▶ [Brief]
Throughout the records below, find each line holding "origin" and copy it.

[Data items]
──────────

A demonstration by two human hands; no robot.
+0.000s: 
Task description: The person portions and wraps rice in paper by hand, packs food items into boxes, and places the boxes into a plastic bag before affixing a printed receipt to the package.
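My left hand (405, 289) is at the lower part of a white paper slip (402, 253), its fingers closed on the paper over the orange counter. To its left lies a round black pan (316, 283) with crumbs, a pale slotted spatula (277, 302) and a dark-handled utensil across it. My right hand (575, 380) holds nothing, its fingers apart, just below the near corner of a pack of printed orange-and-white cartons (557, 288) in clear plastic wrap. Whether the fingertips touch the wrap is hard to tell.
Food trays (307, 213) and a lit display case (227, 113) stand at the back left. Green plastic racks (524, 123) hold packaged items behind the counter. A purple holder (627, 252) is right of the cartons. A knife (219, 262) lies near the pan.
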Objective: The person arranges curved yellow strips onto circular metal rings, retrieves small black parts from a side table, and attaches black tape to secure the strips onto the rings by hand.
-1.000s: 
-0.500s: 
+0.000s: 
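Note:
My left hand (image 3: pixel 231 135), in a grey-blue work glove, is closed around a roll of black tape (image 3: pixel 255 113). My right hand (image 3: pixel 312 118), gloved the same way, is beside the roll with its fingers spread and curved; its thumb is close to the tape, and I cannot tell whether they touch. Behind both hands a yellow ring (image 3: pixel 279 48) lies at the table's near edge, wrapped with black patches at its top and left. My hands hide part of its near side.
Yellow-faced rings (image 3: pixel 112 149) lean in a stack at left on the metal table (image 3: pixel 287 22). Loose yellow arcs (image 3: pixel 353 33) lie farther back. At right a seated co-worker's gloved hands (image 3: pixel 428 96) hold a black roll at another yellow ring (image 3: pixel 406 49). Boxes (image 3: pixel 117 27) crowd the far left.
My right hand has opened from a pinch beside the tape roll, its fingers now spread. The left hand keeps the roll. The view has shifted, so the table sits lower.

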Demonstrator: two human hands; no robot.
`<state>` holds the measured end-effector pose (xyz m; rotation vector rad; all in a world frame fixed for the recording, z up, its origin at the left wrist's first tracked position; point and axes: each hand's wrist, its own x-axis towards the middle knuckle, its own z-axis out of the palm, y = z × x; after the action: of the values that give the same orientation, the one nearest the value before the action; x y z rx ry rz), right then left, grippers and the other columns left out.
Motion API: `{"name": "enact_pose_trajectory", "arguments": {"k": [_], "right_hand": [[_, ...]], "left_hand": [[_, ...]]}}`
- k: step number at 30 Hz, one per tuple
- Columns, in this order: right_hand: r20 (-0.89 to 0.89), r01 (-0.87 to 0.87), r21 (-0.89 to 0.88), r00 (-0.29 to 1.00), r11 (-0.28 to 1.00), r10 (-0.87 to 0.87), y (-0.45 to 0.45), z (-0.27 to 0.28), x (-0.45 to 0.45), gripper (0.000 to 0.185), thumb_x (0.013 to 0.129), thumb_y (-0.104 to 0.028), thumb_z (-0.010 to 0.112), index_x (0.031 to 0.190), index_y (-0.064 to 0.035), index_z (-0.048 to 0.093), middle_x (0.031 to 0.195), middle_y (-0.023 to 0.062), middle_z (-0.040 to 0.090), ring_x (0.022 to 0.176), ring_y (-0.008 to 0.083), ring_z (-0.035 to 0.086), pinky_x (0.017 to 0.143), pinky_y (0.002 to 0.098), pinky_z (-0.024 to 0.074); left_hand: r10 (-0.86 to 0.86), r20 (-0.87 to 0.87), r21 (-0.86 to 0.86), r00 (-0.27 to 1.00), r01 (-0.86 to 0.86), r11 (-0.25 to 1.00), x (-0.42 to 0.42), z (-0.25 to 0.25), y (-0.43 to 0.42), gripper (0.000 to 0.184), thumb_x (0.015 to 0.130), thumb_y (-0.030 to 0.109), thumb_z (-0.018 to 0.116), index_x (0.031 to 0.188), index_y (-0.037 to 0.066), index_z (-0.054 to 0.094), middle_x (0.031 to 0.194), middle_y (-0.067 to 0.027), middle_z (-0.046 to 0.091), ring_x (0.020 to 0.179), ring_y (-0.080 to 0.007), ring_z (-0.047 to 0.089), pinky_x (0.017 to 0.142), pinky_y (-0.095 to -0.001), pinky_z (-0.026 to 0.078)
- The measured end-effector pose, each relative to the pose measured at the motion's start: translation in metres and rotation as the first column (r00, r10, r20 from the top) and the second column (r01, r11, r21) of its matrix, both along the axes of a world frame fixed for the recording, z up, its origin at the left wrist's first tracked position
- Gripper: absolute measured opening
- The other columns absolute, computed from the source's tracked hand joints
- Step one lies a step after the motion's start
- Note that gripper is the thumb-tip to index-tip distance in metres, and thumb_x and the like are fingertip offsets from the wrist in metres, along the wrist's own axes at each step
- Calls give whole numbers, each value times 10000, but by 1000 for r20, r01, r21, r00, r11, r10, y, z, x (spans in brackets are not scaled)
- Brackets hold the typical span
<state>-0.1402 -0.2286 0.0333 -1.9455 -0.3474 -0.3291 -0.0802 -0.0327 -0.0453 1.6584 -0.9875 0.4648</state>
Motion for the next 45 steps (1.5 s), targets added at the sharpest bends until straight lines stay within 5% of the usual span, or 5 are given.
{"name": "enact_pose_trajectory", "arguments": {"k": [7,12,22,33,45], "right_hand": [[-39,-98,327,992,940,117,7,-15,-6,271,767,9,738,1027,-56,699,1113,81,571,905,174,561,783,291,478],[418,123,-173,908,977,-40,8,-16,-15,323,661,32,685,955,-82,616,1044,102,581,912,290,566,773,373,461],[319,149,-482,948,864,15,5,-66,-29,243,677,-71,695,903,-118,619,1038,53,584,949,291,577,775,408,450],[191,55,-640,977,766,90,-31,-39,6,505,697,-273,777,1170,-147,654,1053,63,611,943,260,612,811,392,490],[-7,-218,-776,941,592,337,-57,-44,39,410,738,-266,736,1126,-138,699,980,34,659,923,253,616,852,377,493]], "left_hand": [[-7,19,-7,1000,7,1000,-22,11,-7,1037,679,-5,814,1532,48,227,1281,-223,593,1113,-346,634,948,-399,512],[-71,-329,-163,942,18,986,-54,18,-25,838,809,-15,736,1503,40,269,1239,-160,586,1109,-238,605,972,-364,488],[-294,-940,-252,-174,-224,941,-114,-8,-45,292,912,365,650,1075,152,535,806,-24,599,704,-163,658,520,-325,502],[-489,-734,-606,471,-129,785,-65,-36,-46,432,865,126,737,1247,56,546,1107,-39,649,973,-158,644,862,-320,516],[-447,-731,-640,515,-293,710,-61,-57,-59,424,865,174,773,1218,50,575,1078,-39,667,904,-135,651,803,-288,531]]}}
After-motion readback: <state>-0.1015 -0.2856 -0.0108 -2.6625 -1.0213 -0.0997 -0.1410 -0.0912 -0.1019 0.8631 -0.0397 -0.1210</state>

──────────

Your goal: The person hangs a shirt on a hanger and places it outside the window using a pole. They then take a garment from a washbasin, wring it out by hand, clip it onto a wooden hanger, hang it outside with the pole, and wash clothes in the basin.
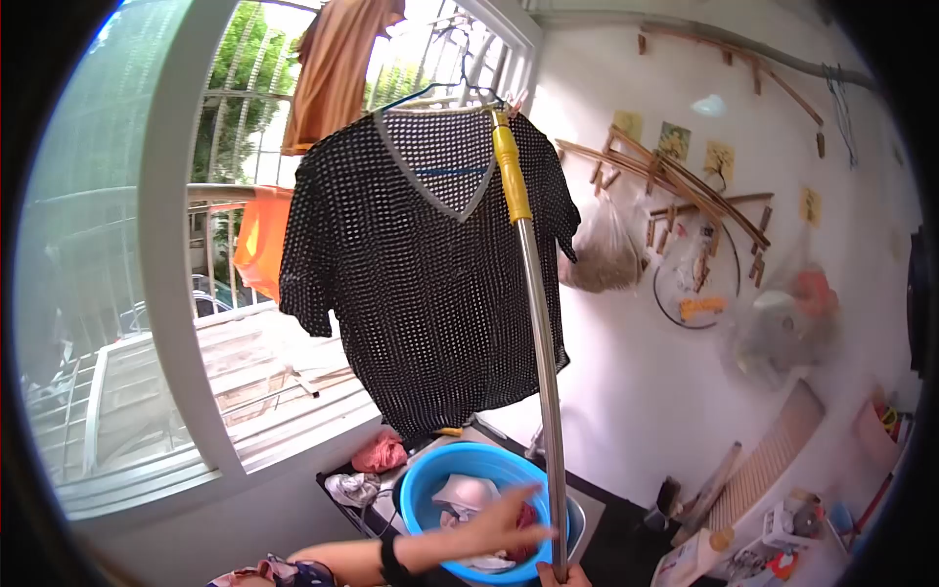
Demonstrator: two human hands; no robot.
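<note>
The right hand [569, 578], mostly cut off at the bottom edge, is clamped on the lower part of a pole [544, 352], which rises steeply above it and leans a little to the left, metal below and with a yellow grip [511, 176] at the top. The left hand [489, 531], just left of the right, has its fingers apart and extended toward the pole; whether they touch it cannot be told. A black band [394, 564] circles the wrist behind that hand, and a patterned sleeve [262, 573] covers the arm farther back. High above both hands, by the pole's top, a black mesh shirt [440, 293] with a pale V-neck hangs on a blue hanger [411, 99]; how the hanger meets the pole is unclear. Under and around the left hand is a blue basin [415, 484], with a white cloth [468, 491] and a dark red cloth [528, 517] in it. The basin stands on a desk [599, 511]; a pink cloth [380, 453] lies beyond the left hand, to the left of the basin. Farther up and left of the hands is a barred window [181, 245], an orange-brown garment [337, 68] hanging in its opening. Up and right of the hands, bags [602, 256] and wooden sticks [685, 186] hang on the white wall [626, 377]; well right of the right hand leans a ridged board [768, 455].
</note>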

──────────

▶ [Exercise solution]
`<state>` holds the measured end-effector pose (xyz m; rotation vector rad; all in a world frame fixed for the recording, z up, its origin at the left wrist's first tracked position; point and axes: each hand's wrist, its own x-axis towards the middle knuckle, its own z-axis out of the palm, y = z × x; after the action: of the values that give the same orientation, the one nearest the value before the action; x y z rx ry rz), right then left, grippers and the other columns left out.
- The measured end-effector pose, each relative to the pose measured at the motion's start: translation in metres and rotation as the first column (r00, r10, r20 from the top) and the second column (r01, r11, r21) of its matrix, both along the axes of a world frame fixed for the recording, z up, its origin at the left wrist's first tracked position

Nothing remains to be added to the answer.